All that is needed is the run of lines from the top of the entries to the line with "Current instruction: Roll", that line included, repeated exactly and free of pictures.

[Data excerpts]
____________________
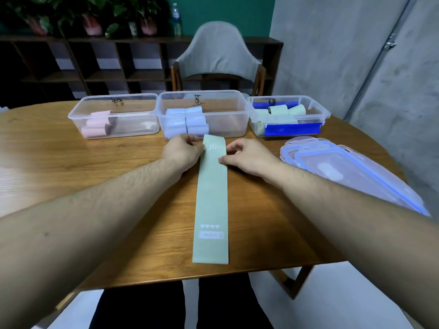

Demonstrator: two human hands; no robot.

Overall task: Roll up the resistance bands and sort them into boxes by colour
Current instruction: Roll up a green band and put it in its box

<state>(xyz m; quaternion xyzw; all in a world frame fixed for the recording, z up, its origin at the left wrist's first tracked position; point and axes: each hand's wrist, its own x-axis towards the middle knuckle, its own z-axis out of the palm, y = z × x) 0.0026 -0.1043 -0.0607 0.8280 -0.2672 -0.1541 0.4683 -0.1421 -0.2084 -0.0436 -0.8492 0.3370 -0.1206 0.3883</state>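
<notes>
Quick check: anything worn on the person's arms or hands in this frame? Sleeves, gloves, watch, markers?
Nothing worn. Both forearms are bare up to the frame edge, no sleeves in view. The left hand and right hand have no gloves, and no rings, watch, straps or markers are visible on the wrists or fingers. The forearms have visible hair. No cables or sensors attached.

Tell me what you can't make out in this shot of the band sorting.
- Head view: handwritten labels on the three boxes, too blurred to read.
- Far end of the green band, partly covered by the left hand and right hand.
- Stacked lids: their number is unclear where they overlap.
</notes>
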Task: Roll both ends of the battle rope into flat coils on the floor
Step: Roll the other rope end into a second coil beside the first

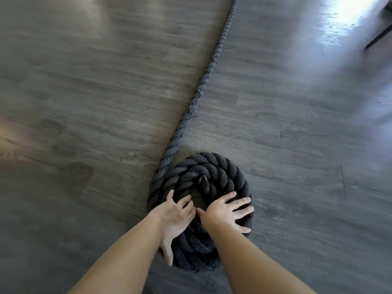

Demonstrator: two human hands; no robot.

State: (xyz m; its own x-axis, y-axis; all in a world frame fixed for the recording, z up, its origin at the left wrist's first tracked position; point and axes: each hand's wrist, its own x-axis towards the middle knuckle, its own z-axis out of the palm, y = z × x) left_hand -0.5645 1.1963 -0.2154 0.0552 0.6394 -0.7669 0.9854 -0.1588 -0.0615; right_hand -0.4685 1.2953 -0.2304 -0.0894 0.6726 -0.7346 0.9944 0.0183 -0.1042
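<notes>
My left hand lies spread, pressing the coil on the floor; my right hand likewise. Judged: first end mid-roll. Next: turn the coil, feeding in the loose rope.

Both hands (left, right) rest on the coil; rope trails ahead across the floor.

Setting: indoor room, home or small exercise space; which of the two cannot be told. Evidence: grey wood-grain plank floor with visible board joints; thick black twisted battle rope lying across it; slim dark furniture leg at upper right; bright daylight glare on the boards.
</notes>
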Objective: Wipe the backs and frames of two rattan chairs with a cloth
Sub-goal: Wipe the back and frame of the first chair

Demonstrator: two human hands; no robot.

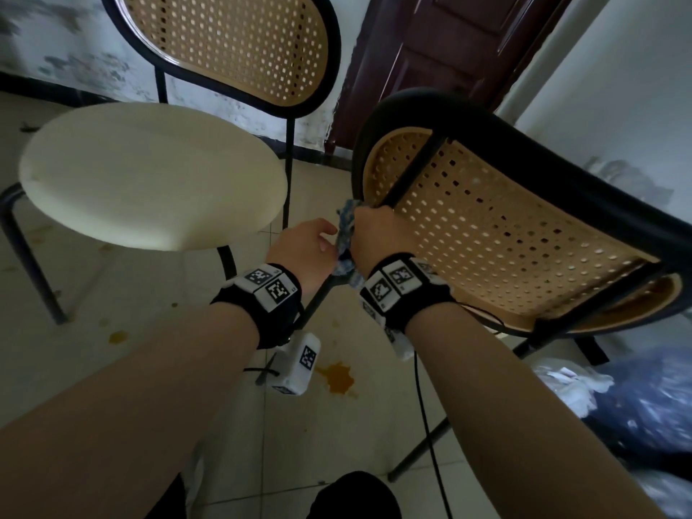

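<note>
Two rattan chairs with black frames stand on the floor. The far chair (228,46) faces me, its cream seat (149,174) to the left. The near chair's rattan back (498,234) fills the right, seen from behind. My right hand (374,234) grips a blue-and-white cloth (346,234) wrapped round a black upright bar (412,170) of the near chair's frame. My left hand (305,249) is just left of it, fingers curled, touching the cloth's lower part; the fingertips are hidden behind the hand.
A dark wooden door (449,50) stands behind the chairs. The tiled floor (131,331) carries orange stains (337,376). A dark bag with white crumpled material (618,406) lies at the right. A black cable (427,425) hangs from my right wristband.
</note>
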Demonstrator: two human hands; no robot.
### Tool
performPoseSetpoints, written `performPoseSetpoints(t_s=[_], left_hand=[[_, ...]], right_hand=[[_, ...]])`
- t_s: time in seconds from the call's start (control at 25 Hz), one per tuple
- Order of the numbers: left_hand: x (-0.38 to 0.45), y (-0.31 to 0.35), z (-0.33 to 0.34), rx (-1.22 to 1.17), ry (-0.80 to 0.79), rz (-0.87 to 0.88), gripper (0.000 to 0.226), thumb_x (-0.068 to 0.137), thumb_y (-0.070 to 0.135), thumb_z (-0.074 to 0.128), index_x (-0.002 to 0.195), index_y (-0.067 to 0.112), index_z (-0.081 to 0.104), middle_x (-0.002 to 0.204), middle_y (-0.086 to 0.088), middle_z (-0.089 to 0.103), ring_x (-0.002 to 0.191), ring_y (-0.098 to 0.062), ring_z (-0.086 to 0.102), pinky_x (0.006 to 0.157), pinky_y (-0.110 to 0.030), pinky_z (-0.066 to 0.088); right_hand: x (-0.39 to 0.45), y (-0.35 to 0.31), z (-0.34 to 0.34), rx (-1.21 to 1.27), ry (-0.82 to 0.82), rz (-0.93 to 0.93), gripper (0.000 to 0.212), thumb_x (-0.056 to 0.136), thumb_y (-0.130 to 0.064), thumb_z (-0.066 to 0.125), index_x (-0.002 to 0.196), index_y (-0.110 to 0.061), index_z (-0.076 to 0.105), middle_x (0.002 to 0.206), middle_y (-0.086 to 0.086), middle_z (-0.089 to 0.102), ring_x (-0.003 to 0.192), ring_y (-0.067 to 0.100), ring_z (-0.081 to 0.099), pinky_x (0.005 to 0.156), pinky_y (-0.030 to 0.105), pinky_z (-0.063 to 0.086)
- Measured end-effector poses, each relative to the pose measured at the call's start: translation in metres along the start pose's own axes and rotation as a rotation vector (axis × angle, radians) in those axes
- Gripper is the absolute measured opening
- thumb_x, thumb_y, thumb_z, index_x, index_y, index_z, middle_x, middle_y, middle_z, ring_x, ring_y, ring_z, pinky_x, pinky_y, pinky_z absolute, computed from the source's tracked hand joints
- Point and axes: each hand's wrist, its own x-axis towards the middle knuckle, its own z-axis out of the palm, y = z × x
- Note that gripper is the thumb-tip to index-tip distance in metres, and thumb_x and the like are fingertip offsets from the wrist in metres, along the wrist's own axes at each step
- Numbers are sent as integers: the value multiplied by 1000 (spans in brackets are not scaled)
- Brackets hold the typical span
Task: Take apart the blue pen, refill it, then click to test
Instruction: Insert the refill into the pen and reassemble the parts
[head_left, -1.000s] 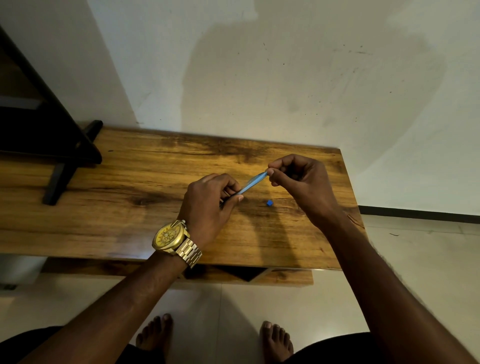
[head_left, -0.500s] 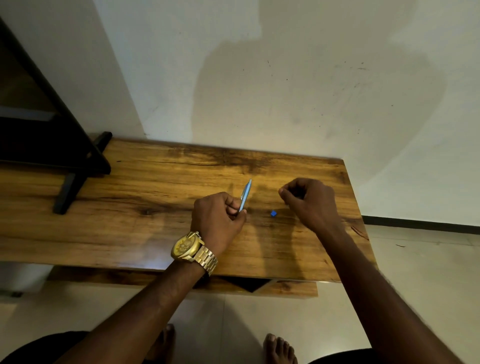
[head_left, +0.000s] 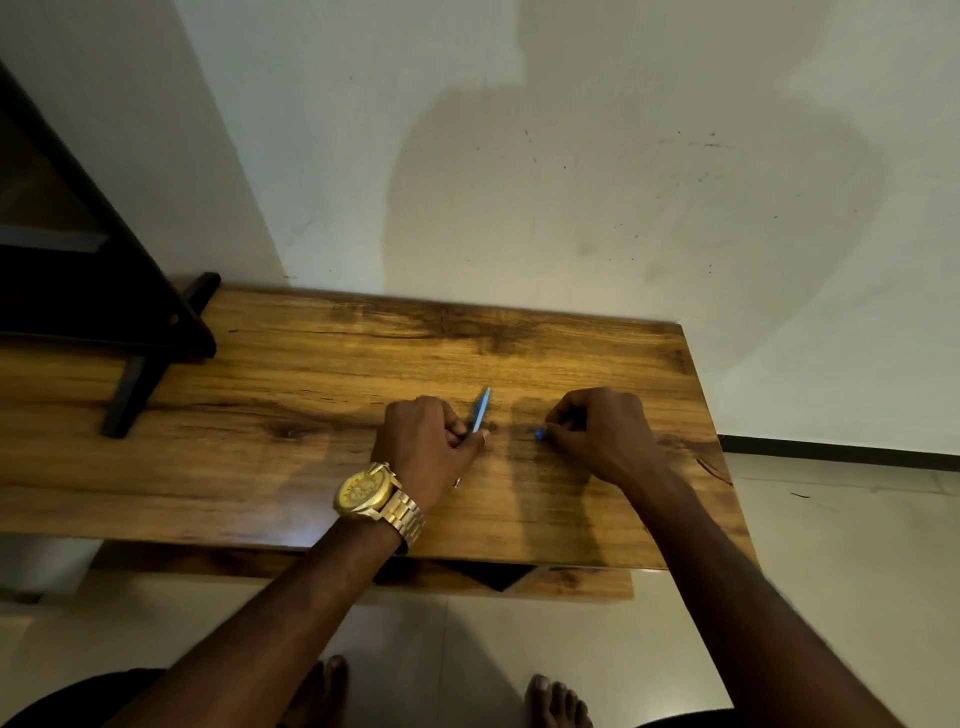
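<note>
Blue pen disassembly at a wooden table (head_left: 260, 415), centre of frame.
Left hand (head_left: 428, 447) clamped on blue pen barrel (head_left: 480, 409), tilted up; right hand (head_left: 597, 431) at right, fingertips pinched on small blue piece (head_left: 540, 433) at tabletop; gold watch (head_left: 371, 493) lower centre.

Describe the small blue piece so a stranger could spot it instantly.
Start at the wooden table against the wall, then find the right hand resting on it. At that hand's fingertips sits the small blue piece, a tiny nub, unlike the long blue pen barrel in the left hand.
</note>
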Motion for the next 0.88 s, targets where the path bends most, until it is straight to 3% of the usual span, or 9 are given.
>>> performPoseSetpoints(t_s=[0.08, 0.2, 0.36, 0.44, 0.56, 0.76, 0.88], left_hand=[[9, -5, -17, 23, 96, 28, 21, 82, 42, 88, 79, 23, 79, 71, 11, 75, 64, -3, 68, 65, -28, 62], [20, -23, -43, 85, 96, 14, 10, 87, 31, 85, 93, 24, 81, 86, 6, 81, 79, -13, 75, 77, -33, 63], [15, -29, -39, 220, -25, -10, 32, 87, 45, 84, 110, 22, 83, 102, 1, 82, 99, -20, 75, 86, -37, 61], [15, -28, -35, 284, -60, 9, 34, 86, 52, 83, 107, 25, 84, 99, 2, 82, 96, -18, 75, 84, -39, 62], [18, -33, -33, 351, -56, 35, 22, 88, 47, 83, 101, 30, 85, 93, 5, 81, 91, -17, 75, 80, -39, 64], [21, -44, -32, 176, -45, -33, 15, 81, 36, 91, 86, 26, 81, 78, 10, 78, 77, -10, 73, 73, -29, 62], [21, -47, -32, 83, -38, -49, 16, 80, 30, 92, 88, 21, 82, 82, 6, 79, 78, -10, 74, 72, -26, 59]], right_hand=[[-1, 0, -1, -2, 1, -5, 11, 96, -18, 83, 106, -13, 84, 93, -1, 78, 78, -1, 64, 59, 6, 45], [-1, 1, -1, -15, 11, -9, 13, 97, -18, 81, 108, -12, 84, 99, 2, 80, 79, 0, 62, 61, 5, 43], [1, -3, 4, -40, 21, -9, 11, 96, -20, 81, 104, -13, 86, 94, -1, 79, 74, -4, 60, 58, 2, 43], [2, -4, 5, -50, 36, 5, 10, 94, -21, 84, 101, -14, 87, 88, -5, 76, 73, -4, 60, 56, 2, 42], [0, -5, 7, -47, 55, 13, 12, 91, -23, 88, 99, -14, 88, 91, 0, 81, 78, 3, 67, 63, 3, 43], [-3, -11, 8, -64, 26, 12, 9, 92, -22, 87, 95, -13, 87, 91, 2, 80, 89, 14, 74, 69, 18, 55], [-6, -17, 9, -49, -26, 18, 5, 91, -14, 84, 92, -10, 84, 90, 3, 80, 88, 16, 74, 82, 35, 66]])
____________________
* **RESPONSE TO THIS EXERCISE**
Demonstrator: two human hands; no robot.

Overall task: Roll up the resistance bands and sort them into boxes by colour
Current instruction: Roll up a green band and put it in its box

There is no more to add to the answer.